If not, is it known if pi has a distribution that converges?

Thanks

Answer 1

In general, limit digit distributions need not exist. Consider the digit sequence formed by concatenating longer and longer blocks of repeated digits, as 0 11 2222 33333333 ... where block $k$ has $2^k$ consecutive copies of digit $k\bmod 10$. At the end of the $k$-th block, there have been $2^{k+1}-1 $ digits in all, the last $2^k$ of which are the digit $k\bmod10$. Since $2^k/(2^{k+1}-1)> 1/2$ it is clear that there can be no limiting distribution: if there were, each of the 10 digits would occur at least half of the time.

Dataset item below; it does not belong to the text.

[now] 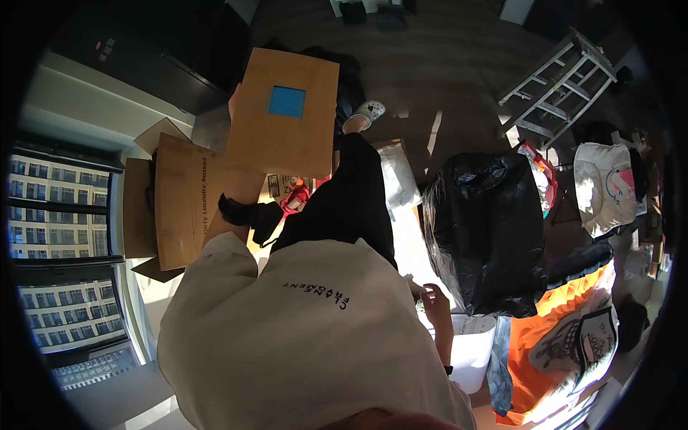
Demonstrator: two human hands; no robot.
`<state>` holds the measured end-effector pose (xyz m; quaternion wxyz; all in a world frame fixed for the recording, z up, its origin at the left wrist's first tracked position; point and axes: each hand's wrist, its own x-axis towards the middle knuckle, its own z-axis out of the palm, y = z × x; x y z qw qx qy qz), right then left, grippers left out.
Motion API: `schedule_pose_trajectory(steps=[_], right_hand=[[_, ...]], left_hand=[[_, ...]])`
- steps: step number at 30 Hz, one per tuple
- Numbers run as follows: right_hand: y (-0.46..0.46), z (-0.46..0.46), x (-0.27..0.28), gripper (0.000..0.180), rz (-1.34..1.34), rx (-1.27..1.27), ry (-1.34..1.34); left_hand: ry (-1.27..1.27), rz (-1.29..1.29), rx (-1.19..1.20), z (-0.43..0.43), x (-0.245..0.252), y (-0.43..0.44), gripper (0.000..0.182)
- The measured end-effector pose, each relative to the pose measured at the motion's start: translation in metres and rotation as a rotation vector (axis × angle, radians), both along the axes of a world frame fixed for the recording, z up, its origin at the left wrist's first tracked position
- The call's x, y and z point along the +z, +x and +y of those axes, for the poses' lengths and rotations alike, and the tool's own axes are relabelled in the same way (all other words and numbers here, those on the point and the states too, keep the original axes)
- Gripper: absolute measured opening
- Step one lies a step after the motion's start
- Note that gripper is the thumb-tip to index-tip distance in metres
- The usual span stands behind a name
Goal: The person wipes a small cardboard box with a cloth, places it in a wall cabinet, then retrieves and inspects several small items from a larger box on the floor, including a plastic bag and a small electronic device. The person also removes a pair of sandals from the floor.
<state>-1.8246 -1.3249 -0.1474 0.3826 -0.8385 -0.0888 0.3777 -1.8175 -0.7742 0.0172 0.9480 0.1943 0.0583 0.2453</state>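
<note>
My left hand [235, 99] grips the left side of a brown cardboard box [282, 142] held out in front of me. The box has a square blue patch or window on its face, and most of my left fingers are hidden behind it. Beside my left forearm is a black fabric item [250, 215]; its exact kind is unclear. My right hand [434, 301] is low at my right side, fingers loosely bent and apart, with no held object visible. It is near a white plastic bin [473, 352] and a large black plastic bag [489, 236].
An open carton [183, 204] stands at left by the windows. Ahead are my foot in a white clog [370, 114] and a clear plastic package [399, 174]. To the right are a metal stepladder [559, 91], a cream cushion [602, 188] and orange printed fabric [537, 344].
</note>
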Motion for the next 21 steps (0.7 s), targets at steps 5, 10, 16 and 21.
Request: schedule_pose_trajectory(steps=[5,10,16,21], right_hand=[[0.058,0.088,0.061,0.036,0.121,-0.030,0.132],[0.197,0.228,0.056,0.030,0.256,-0.104,-0.008],[0.439,0.421,0.099,0.032,-0.073,-0.063,-0.177],[0.653,0.578,0.158,0.039,-0.515,0.100,-0.157]], left_hand=[[-0.078,-0.038,-0.162,0.057,-0.036,0.139,0.058],[-0.242,-0.058,-0.287,0.171,-0.097,0.330,0.057],[-0.458,-0.102,-0.397,0.299,-0.129,0.544,0.057],[-0.437,0.088,-0.402,0.360,-0.080,0.622,0.048]])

In this construction there is nothing special about the sequence $k \bmod 10$. One could take any equidistributed sequence of base 10 digits (read off of a normal number, say) and repeat the block construction. This gives uncountably many digit sequences.

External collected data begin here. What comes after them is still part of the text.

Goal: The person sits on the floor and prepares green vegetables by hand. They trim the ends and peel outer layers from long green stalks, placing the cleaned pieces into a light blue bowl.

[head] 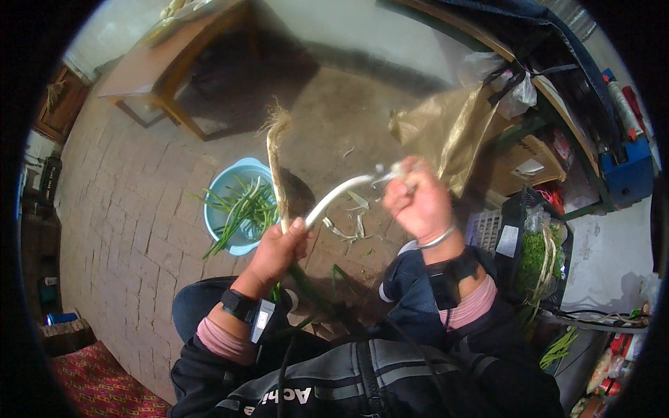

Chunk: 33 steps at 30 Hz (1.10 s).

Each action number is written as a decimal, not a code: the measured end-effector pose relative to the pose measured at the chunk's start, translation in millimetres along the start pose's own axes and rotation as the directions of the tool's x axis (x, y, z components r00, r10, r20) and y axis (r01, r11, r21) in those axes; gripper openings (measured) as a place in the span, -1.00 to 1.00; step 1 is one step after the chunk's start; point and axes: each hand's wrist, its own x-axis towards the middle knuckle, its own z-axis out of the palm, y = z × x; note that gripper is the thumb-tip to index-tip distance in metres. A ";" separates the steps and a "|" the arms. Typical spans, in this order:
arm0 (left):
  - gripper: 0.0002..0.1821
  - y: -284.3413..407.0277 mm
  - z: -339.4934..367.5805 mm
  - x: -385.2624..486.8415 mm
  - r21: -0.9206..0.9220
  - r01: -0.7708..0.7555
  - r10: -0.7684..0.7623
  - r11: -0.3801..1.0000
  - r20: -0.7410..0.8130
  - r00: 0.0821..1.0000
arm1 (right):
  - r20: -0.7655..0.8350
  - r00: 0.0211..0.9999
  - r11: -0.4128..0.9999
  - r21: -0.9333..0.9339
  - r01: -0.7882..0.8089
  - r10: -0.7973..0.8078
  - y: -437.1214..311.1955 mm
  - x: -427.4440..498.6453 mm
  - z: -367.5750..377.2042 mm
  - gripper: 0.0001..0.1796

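Note:
Two long leeks or large green onions are in my left hand (280,245), gripped where their pale stems meet. One stalk (273,162) points up with shaggy roots and a dry brownish skin. The other, a smooth white stalk (339,196), bends over to the right. At its root end my right hand (418,201) is curled closed on it, slightly blurred. Their dark green leaves hang toward my lap. Left of the stalks, a light blue plastic basin (210,217) on the floor holds cut green onion pieces (243,209).
Peeled scraps (345,230) lie on the brick floor (136,219). A wooden table (141,65) stands at upper left. On the right are a golden-brown sack (444,130), a cardboard box (522,164) and a black crate (507,230) with greens. Patterned red fabric (104,384) is at lower left.

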 end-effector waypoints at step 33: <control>-0.65 47.0 8.0 -7.5 -0.373 -0.130 0.211 0.919 0.184 0.960 | 0.312 0.912 0.467 -0.870 0.161 0.266 85.7 4.5 21.1 -0.70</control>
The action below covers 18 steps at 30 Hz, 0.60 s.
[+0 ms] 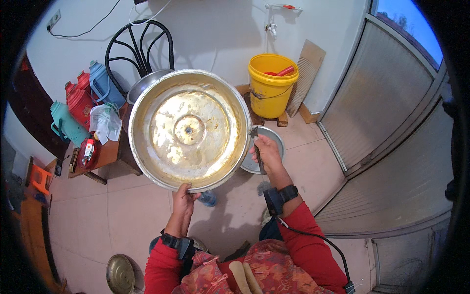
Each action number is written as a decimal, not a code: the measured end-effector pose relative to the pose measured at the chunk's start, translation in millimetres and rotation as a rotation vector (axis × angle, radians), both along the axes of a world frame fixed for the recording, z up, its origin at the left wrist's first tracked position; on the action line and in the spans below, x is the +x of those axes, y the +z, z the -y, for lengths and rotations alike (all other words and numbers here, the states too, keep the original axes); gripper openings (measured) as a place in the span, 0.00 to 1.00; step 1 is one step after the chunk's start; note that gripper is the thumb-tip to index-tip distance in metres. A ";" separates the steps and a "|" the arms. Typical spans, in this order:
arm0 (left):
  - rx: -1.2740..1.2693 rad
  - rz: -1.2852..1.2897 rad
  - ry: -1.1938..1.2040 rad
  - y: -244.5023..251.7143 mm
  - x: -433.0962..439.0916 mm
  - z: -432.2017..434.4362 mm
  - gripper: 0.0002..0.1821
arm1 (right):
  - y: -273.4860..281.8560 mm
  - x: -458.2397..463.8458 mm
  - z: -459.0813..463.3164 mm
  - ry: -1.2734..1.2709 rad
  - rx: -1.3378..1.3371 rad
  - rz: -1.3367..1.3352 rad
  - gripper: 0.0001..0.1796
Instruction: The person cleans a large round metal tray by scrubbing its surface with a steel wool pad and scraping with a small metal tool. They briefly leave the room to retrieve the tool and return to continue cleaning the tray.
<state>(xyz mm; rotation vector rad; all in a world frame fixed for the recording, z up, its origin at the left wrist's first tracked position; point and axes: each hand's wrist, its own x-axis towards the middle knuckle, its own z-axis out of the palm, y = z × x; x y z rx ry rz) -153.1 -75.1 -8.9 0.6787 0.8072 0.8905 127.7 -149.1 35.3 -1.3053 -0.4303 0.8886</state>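
A large, shallow round metal basin (189, 147) is tilted towards me, its worn, yellowish inside facing up with a small dark spot at the centre. My left hand (183, 203) grips its near rim, thumb over the edge and fingers beneath. My right hand (267, 150) is closed around a dark, flat, narrow tool (260, 158) whose exact kind I cannot tell. The tool's upper end is at the basin's right rim; whether it touches is unclear. Partly hidden behind my right hand, a grey metal basin (278, 141) rests on the floor.
A yellow bucket (271, 97) stands below a wall tap (271, 29), beside a leaning washboard (306, 75). Several thermos flasks (68, 123) and a plastic bag (104, 121) are on a low wooden table (110, 152). A black chair (141, 47) is behind. A round metal lid (120, 273) lies lower left.
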 end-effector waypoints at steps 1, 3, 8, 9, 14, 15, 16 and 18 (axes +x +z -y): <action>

I have no idea if $\pi$ is "like" this.

Answer 2

Not at all. Consider the number $$0.100111111000000000000000000...$$ (which is obviously irrational). Informally, we have alternating "blocks" of $0$s and $1$s, and the $n$th block is twice as long as the sum of the lengths of the previous blocks. Basically, $0$ and $1$ each alternate between occurring $1\over 3$ of the time and $2\over 3$ of the time.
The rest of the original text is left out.